## Task prompt
From the records below, copy each line in which the string "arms" occurs.

Entries taken from a collection
====
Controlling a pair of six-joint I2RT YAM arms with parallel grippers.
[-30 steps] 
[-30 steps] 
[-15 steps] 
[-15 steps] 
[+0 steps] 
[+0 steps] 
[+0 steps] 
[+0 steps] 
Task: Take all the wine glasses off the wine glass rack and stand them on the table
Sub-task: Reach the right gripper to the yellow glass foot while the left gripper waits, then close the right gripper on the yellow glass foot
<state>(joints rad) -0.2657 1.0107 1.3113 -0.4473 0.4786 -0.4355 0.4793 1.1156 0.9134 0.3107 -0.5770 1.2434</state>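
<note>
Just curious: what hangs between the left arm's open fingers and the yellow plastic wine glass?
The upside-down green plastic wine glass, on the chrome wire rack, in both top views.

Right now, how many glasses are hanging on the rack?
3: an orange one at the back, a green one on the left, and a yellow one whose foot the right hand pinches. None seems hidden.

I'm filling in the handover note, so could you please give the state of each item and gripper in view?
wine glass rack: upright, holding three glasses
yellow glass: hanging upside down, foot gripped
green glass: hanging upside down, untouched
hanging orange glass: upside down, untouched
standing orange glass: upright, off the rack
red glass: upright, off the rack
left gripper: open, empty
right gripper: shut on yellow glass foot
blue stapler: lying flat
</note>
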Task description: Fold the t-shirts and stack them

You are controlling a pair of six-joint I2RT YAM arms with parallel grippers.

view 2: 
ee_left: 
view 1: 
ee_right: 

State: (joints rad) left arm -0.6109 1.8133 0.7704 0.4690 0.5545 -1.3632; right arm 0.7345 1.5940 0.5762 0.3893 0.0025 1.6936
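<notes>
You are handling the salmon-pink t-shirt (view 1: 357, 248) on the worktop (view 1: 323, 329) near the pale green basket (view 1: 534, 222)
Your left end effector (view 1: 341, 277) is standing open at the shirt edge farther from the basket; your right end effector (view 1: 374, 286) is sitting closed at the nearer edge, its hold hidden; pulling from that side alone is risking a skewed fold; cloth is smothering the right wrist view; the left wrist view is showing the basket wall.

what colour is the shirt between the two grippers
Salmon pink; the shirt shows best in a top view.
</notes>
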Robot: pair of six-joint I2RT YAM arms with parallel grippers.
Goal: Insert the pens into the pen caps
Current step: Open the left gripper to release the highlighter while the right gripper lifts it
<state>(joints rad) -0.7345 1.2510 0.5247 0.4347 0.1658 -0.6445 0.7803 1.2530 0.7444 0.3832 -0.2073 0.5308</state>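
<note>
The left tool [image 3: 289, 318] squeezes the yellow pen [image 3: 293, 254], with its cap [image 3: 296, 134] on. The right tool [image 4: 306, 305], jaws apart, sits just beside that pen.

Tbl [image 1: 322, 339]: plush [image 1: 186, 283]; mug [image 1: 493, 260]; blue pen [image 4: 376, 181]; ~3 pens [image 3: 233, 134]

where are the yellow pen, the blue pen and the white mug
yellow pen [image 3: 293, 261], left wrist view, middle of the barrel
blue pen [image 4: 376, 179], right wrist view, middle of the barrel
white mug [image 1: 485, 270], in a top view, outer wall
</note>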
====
## Reply to the exercise
Controlling a pair of six-joint I2RT YAM arms with parallel grippers.
You are controlling a pair of six-joint I2RT YAM arms with parallel grippers.
Robot: pair of six-joint I2RT YAM arms with parallel grippers.

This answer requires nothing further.